For the record, I do not think he should have said what he did. I understand it's the truth, but he should have found a more sensitive way to say it. However, people sometimes blurt out things that are hurtful, and sometimes, all you can do is let them know that it hurt and move on.

Posted

Well Lexi, I agree with you. I think it was a random and uncalled for statement given the context of the conversation. Hopefully, what he really meant was, "that 'look' affects me more coming from him (a child) than it would from you (an adult)" but I can understand why his comment hurt your feelings.

 

And BTW-I didn't see anywhere in your post where you were asking him to love you more or put your needs before his child's needs. I'm not sure where some posters are coming up with that???:confused:

 

So to your original question; Do I love my kids more than my SO? I wouldn't say that-I love them all immensely, but in entirely different ways.

 

If you can, just blow his statement off.

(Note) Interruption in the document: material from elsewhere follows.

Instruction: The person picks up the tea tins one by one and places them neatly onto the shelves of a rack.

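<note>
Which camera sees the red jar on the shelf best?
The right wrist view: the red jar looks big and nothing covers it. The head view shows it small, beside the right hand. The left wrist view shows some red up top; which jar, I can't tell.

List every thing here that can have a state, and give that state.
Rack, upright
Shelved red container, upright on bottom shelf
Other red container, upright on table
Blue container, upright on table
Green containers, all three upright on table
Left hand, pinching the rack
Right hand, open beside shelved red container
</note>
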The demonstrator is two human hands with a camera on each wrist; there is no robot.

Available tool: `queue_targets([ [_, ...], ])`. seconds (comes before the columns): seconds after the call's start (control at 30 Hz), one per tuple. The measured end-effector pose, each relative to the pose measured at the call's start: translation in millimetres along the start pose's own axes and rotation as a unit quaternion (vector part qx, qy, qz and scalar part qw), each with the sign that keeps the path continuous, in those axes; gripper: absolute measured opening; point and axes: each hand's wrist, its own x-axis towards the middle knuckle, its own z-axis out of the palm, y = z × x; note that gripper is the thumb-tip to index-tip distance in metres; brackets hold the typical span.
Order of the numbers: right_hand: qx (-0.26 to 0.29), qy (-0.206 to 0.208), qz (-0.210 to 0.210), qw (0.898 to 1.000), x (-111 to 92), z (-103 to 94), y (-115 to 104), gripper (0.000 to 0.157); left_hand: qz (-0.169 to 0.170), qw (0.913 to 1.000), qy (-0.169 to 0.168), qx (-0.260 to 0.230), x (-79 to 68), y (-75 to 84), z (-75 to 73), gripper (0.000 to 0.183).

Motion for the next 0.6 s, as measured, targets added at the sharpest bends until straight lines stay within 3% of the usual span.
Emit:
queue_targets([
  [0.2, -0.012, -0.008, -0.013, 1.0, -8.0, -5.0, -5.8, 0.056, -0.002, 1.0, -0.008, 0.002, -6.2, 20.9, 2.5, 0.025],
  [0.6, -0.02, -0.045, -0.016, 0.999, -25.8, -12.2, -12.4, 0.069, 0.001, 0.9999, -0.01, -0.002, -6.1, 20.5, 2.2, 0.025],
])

He probably didn't mean it as intensely as it was perceived.

Posted

It sounds like your fiance may be sensing some jealousy on your part of his son. Perhaps, he felt the need to set something straight with you about not trying to interfere or cause any problems between his relationship with his son. He could just be wanting clear communication with you about this issue.

 

This could become a huge problem if you continue to compare your relationship to that of his relationship with his son. You kind of sound like your having trouble understanding the difference between parent/child relationships and SO's relationships.

 

You were kind of making fun of his child's behavior and his relationship with his child when he made the comment.

 

The comparisons between you and his child and asking if he will love your child more than you or his son are showing that your already kind of jealous and resentful of his sons importance in his life and I agree with the others that its very immature on your part and if you do not resolve those kind of thoughts and feelings, the marriage will be doomed.

 

Will you love your child more than his son? Silly question with the potential of some really big problems ahead if not dealt with correctly. Premarital counseling with someone who specializes in stepparenting issues might help the situation and prevent those kind of problems from occurring later on.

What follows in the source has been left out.